Referring now to Figure 1, there is illustrated a device 2 that can be used to de-acidify an amount of a first petroleum raw material 9. As shown in Figure 1, the petroleum raw material 9 is a liquid that is placed inside a chamber 3. The chamber 3 can be a reaction vessel, a chamber of an electrolysis cell (as described in this document), etc. Experts in the technical field will appreciate what kind of containers, containers, etc., can be used as camera 3.
The petroleum feedstock 9 comprises an amount of naphthenic acids 8. As described above, naphthenic acids 8 comprise carboxylic acids present in petroleum crude or in various refinery streams. The naphthenic acids 8 are a mixture of many different compounds and can not be separated by distillation. In order to remove the naphthenic acids 8 from the petroleum raw material 9, an amount of an alkali metal 5 is added to the chamber 3. The alkali metal is abbreviated as "AM". In some embodiments, the alkali metal may be sodium, lithium or sodium and lithium alloys. The chamber 3 can be maintained at a temperature that is above the melting point of the alkali metal 5 such that the liquid alkali metal 5 can be easily added to the liquid petroleum feedstock. In some embodiments, the reaction occurs at a temperature that is above the melting point of the alkali metal (or above a temperature of about 100 ° C). In other embodiments, the temperature of the reaction is less than about 450 ° C.
When added to chamber 3, the alkali metal 5 can react with the petroleum raw material 9. More specifically, the alkali metal 5 reacts with the amount of the naphthenic acids 8 to form a de-acidified raw material 12. Because inorganic acid products 13 can also be formed from this reaction, a separator 10 can be used to separate the De-acidified petroleum stock 12 from the inorganic acid products 13. Those skilled in the art will appreciate how this separation can occur. In addition, those skilled in the art will appreciate the structures (such as a settling chamber, etc.) that can be used as a spacer 10. The spacer 10 can be integral with the chamber 3 or it can be a separate structure, as shown in Figure 1.
As explained herein, the reaction between the alkali metal 5 and the naphthenic acids 8 operates to remove the naphthenic acids 8 from the petroleum raw material 9. Thus, the TAN value of the petroleum raw material acidified 12 will be less than the TAN value of the first original oil raw material 9 (unreacted). For example, in some embodiments, the TAN value of the original oil raw material 9 (unreacted) may be greater than or equal to 1 (such as, for example, 3, 4, 5, etc.), while the TAN value of de-acidified petroleum raw material 12 has a value lower, such as less than or equal to 1. As indicated above, other acids in the petroleum raw material 9 can contribute to the TAN value of the raw material 9. These acids can also react with the alkali metal in a manner similar, further reducing the TAN value.
This reduction in the TAN value can provide a significant economic benefit to the owner of the petroleum raw material. As noted above, barrel prices of petroleum products that are considered high TAN (for example, with a TAN value greater than 1) often have a significant discount compared to barrels of petroleum products that are low of TAN. Therefore, by reducing the TAN value in the petroleum raw material, the value of the petroleum raw material can be significantly increased.

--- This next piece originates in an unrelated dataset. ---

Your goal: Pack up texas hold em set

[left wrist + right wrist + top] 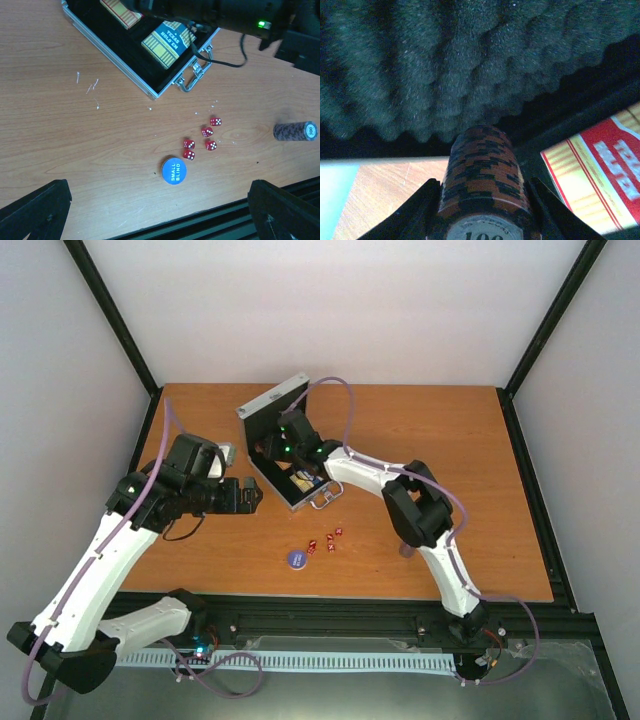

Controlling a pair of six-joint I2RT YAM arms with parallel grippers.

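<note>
Chip stack (482, 175) end-on toward foam lining (445, 65)

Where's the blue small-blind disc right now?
Top view: the blue disc lies on the table near its front edge, slightly left of middle, just left of the red dice, in front of the open case.

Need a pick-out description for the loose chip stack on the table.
Start at the open silver case mid-table, then drop to the red dice near its handle. In the left wrist view, the 500 chip stack sits alone to their right: dark mottled, pale face reading 500, unlike the flat blue Small Blind disc.
</note>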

In addition, because the TAN value has been reduced in the de-acidified petroleum raw material 12, this liquid raw material 12 can be used with ferrous material 7, without causing corrosion within the pipes. More specifically, as noted above, having a petroleum raw material with a high TAN value can cause corrosion of stainless steel or other ferrous material used in the pipeline. Nevertheless, by reducing the TAN value, through the addition of the alkali metal 5, the deacidified petroleum raw material 12 is less likely to cause corrosion to the ferrous materials 7. For this reason, the corrosion of the ferrous materials is avoided. Therefore, one way to avoid corrosion of ferrous materials 7 is to reduce the TAN value, preferably to a value that is at or close to 0 mg KOH / g. As shown in Figure 1, by way of example, the ferrous materials 7 may comprise pipes 7a, oil storage tanks 7b, refinery equipment 7c, oil pipes 7d, etc. Other types of materials that may be "ferrous materials" 7 include reactors and / or any other material that is used to transport and / or process raw materials.
Referring now to Figure 2, another embodiment of the device 2a is illustrated. As noted above, the device 2a is similar to the device 2 shown in Figure 1. The device 2a can be designed to de-acidify the petroleum raw material 9. At the same time, the device 2a can also be designed to further reacting the first petroleum raw material 9 by removing heavy metals 14 and / or one or more heteroatoms 11 that are present in the petroleum raw material 9.
As described above, heavy metals 14 (such as nickel, vanadium, iron, arsenic, etc.) are frequently found in samples of petroleum raw materials 9. In some embodiments, it may be desirable to remove these heavy metals 14, since such metals can poison the catalysts that are normally used in the processing of hydrocarbons. However, as shown in Figure 2, the device 2a can be designed in such a way that the alkali metal 5 can react with the heavy metals 14 in the petroleum raw material 9. More specifically, in addition to the alkali metal 5 reacting with the naphthenic acids 8 to de-acidify the raw material (as described above), the amount of the alkali metal 5 can further react with the heavy metals 14, thus reducing the heavy metals in their metallic states. This reaction can also occur in chamber 3.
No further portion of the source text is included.